◆ **About this exercise**
Please give back the listing below word for word, without the images.
================
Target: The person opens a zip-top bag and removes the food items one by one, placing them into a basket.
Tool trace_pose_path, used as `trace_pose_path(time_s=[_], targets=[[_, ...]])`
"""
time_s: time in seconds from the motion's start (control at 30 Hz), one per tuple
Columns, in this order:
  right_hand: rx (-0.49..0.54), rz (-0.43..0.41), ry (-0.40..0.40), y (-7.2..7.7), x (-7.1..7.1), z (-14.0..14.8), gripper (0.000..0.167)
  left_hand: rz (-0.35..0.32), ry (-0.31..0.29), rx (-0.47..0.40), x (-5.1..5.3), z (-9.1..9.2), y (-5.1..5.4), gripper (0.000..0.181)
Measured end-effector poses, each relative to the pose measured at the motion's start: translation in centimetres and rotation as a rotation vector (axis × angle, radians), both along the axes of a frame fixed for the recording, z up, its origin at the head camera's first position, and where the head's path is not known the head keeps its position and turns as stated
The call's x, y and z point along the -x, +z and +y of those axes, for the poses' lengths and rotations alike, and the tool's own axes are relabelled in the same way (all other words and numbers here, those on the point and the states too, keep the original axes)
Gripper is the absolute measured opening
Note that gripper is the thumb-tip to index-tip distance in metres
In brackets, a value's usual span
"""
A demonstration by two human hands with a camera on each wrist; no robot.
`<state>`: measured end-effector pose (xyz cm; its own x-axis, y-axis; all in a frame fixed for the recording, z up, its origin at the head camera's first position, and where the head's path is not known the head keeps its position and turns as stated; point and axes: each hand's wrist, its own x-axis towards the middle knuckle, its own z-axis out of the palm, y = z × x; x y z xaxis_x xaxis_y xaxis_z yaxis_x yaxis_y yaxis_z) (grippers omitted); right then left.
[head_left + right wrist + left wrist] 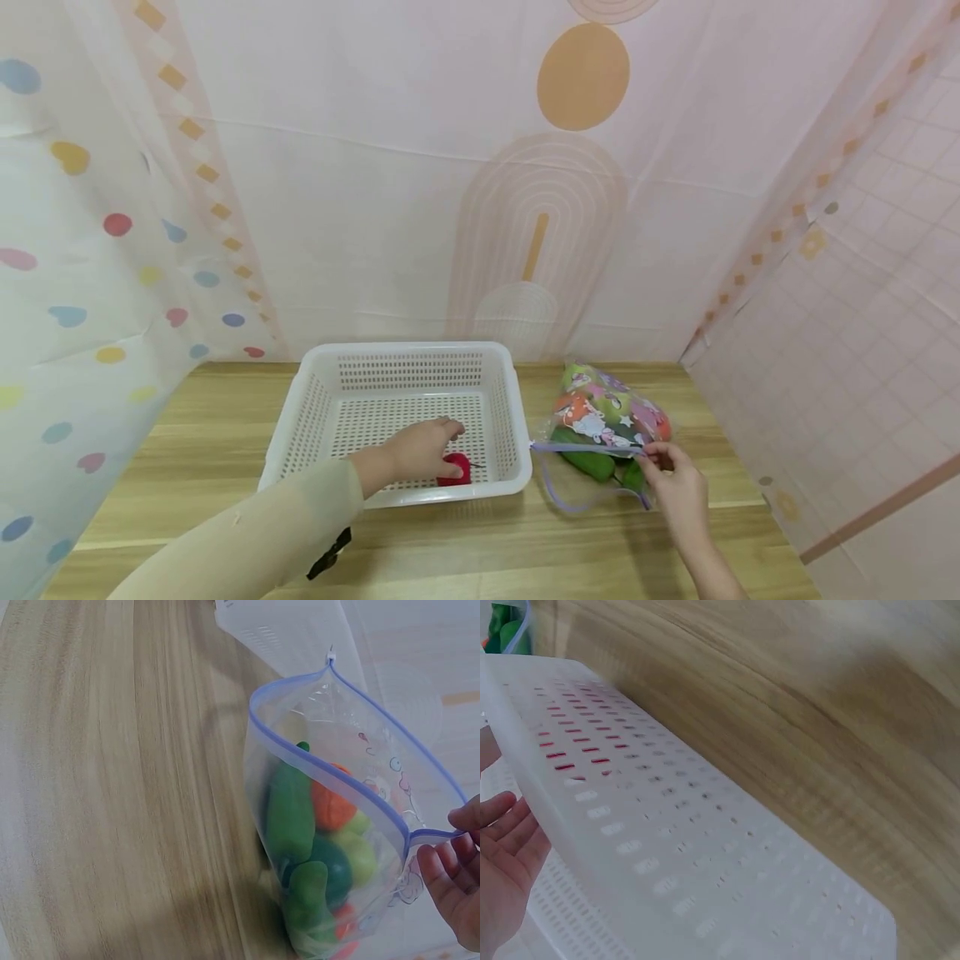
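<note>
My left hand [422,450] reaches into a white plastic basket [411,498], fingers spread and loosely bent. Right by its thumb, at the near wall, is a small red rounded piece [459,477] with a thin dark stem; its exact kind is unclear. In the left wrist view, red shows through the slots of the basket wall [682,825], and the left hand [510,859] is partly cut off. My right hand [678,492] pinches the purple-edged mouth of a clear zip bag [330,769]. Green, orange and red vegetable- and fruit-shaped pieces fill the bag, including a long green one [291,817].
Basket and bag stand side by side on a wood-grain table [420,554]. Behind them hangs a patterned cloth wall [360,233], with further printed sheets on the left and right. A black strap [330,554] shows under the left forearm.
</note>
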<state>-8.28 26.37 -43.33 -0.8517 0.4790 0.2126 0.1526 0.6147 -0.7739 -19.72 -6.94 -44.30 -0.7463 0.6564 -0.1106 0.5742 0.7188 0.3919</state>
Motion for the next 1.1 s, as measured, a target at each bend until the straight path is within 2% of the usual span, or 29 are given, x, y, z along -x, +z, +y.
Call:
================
◆ **Exercise answer**
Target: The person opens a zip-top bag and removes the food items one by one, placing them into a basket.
Tool trace_pose_path, used as `trace_pose_path(time_s=[_], targets=[[_, ...]])`
"""
time_s: time in seconds from the motion's start (control at 30 Hz), one per tuple
Columns, in this order:
  right_hand: rx (-0.49..0.54), rz (-0.43..0.41), ry (-0.40..0.40), y (-7.2..7.7), x (-7.1..7.1), z (-14.0..14.8), gripper (0.000..0.167)
  left_hand: rz (-0.35..0.32), ry (-0.31..0.29), rx (-0.47..0.40), x (-5.1..5.3), z (-9.1..9.2), y (-5.1..5.4), gripper (0.000..0.181)
Measured end-effector poses, each relative to the pose measured at the motion's start: translation in centimetres and rotation as a rotation vector (axis × angle, radians), both along the axes of a frame fixed for the recording, z up, its origin at the head camera's first position, and where the head's path is not known the head keeps its position and turns as stated
The call's x, y and z point along the -x, +z and +y of those axes, for the poses' lengths and rotations alike, and the tool's own axes are relabelled in the same way (all other words and numbers here, those on the point and the states too, keep the original axes)
Gripper is the absolute measured opening
Note that gripper is the thumb-tip to index-tip distance in metres
In brackets, a value's usual span
"""
A demonstration by two human hands with a camera on each wrist; no robot.
`<state>`: measured end-effector pose (xyz cm; its own x-axis, y-axis; all in a frame fixed for the recording, z up, its origin at the head camera's first position, and where the head's path is not known the head keeps its position and turns as stated; point and axes: each hand's wrist, its own x-axis towards the middle knuckle, its own z-axis out of the palm, y = z × x; x y z xaxis_x xaxis_y xaxis_z yaxis_x yaxis_y yaxis_z) (grippers omitted); right then left.
[head_left + right wrist + left wrist] 
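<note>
My left hand [422,450] reaches into a white plastic basket [411,498], fingers spread and loosely bent. Right by its thumb, at the near wall, is a small red rounded piece [459,477] with a thin dark stem; its exact kind is unclear. In the left wrist view, red shows through the slots of the basket wall [682,825], and the left hand [510,859] is partly cut off. My right hand [678,492] pinches the purple-edged mouth of a clear zip bag [330,769]. Green, orange and red vegetable- and fruit-shaped pieces fill the bag, including a long green one [291,817].
Basket and bag stand side by side on a wood-grain table [420,554]. Behind them hangs a patterned cloth wall [360,233], with further printed sheets on the left and right. A black strap [330,554] shows under the left forearm.
</note>
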<state>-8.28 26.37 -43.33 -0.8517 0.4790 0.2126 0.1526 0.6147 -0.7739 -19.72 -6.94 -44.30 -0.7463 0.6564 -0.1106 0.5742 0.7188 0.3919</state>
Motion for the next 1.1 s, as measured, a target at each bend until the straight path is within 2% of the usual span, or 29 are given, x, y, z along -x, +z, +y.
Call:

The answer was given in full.